■ WORK INSTRUCTION ■
Would you repeat each line below exactly, without the pictures?

■ DATA EXCERPT ■
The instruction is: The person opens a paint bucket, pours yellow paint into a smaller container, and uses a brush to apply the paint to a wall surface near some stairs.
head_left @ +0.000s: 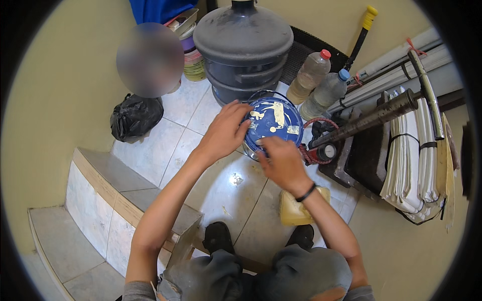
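A round bucket with a blue lid [266,131] stands on the tiled floor before me; pale paint-like patches mark its top. My left hand [225,129] grips the lid's left rim, the thumb and fingers spread a little around it. At the near right rim, my right hand [284,163] has its fingers curled over the lid's edge, slightly blurred. Its fingertips are partly hidden. A dark band circles my right wrist. Under my right forearm lies a yellowish plastic container [296,213]. A thin dark handle [268,92] arches behind the lid.
Behind the bucket stands a large dark water jug [243,55]. Two plastic bottles [325,95] are beside it. To the right are a floor pump [371,120] and bundled white sheets [409,155]. A black bag [136,118] and tiled steps [108,200] lie left.
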Available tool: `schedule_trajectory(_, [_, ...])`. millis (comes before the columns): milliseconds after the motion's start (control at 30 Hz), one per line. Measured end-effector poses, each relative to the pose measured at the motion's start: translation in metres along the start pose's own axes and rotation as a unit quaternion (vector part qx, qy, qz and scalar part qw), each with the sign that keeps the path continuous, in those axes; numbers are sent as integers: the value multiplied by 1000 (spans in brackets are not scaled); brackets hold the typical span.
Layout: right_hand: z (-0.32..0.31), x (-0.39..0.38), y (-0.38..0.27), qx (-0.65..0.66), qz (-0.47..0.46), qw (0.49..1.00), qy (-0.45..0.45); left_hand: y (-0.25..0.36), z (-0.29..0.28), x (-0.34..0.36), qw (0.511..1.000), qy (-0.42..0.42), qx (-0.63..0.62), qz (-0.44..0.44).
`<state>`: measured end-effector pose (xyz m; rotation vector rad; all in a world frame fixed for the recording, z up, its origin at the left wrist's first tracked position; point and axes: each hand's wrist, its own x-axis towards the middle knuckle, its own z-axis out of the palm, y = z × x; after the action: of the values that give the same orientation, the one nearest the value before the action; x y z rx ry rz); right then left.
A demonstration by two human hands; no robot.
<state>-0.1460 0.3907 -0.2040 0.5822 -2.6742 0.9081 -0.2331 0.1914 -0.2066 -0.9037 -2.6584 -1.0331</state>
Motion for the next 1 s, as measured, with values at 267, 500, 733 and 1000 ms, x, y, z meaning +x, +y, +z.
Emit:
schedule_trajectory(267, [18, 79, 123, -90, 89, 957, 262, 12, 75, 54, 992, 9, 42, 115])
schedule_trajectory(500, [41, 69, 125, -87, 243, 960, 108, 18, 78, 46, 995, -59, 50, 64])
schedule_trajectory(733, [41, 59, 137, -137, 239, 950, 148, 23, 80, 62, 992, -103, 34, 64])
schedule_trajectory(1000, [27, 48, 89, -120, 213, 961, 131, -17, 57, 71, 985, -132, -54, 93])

■ TASK RESULT ■
The instruction is: The person opens a paint bucket, pours yellow paint into a smaller container, and uses a brush to apply the paint to a wall surface near some stairs.
head_left @ +0.000s: 
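A round bucket with a blue lid [266,131] stands on the tiled floor before me; pale paint-like patches mark its top. My left hand [225,129] grips the lid's left rim, the thumb and fingers spread a little around it. At the near right rim, my right hand [284,163] has its fingers curled over the lid's edge, slightly blurred. Its fingertips are partly hidden. A dark band circles my right wrist. Under my right forearm lies a yellowish plastic container [296,213]. A thin dark handle [268,92] arches behind the lid.
Behind the bucket stands a large dark water jug [243,55]. Two plastic bottles [325,95] are beside it. To the right are a floor pump [371,120] and bundled white sheets [409,155]. A black bag [136,118] and tiled steps [108,200] lie left.
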Available tool: `schedule_trajectory(_, [_, ...])`. millis (comes before the columns): milliseconds after the motion's start (control at 30 Hz), one per line. Measured end-effector poses, each relative to the pose measured at the motion's start: translation in metres along the start pose's own axes and rotation as a unit quaternion (vector part qx, qy, qz and scalar part qw), each with the sign that keeps the path continuous, in those axes; numbers are sent as integers: the value multiplied by 1000 (spans in brackets are not scaled); brackets hold the typical span.
Layout: right_hand: z (-0.32..0.31), x (-0.39..0.38), y (-0.38..0.27), qx (-0.65..0.66), qz (-0.47..0.46), qw (0.49..1.00), qy (-0.45..0.45); left_hand: y (-0.25..0.36), z (-0.29..0.28), x (-0.34..0.36), qw (0.511..1.000), qy (-0.42..0.42), qx (-0.63..0.62), qz (-0.44..0.44).
`<state>`: measured end-effector pose (xyz m; rotation vector rad; all in a world frame fixed for the recording, z up, its origin at the left wrist's first tracked position; point and axes: each hand's wrist, its own x-axis towards the middle knuckle, its own z-axis out of the palm, y = z × x; after the action: of the values that give the same orientation, the one nearest the value before the action; x y z rx ry rz); right then left.
A demonstration by two human hands; no robot.
<state>-0.1460 0.3907 -0.2040 0.5822 -2.6742 0.9081 -0.2331 0.1914 -0.2066 -0.9037 -2.6584 -1.0331</state>
Motion for the next 1 s, as measured, with values at 267, 500, 733 and 1000 ms, x, y, z meaning +x, +y, +z.
Emit:
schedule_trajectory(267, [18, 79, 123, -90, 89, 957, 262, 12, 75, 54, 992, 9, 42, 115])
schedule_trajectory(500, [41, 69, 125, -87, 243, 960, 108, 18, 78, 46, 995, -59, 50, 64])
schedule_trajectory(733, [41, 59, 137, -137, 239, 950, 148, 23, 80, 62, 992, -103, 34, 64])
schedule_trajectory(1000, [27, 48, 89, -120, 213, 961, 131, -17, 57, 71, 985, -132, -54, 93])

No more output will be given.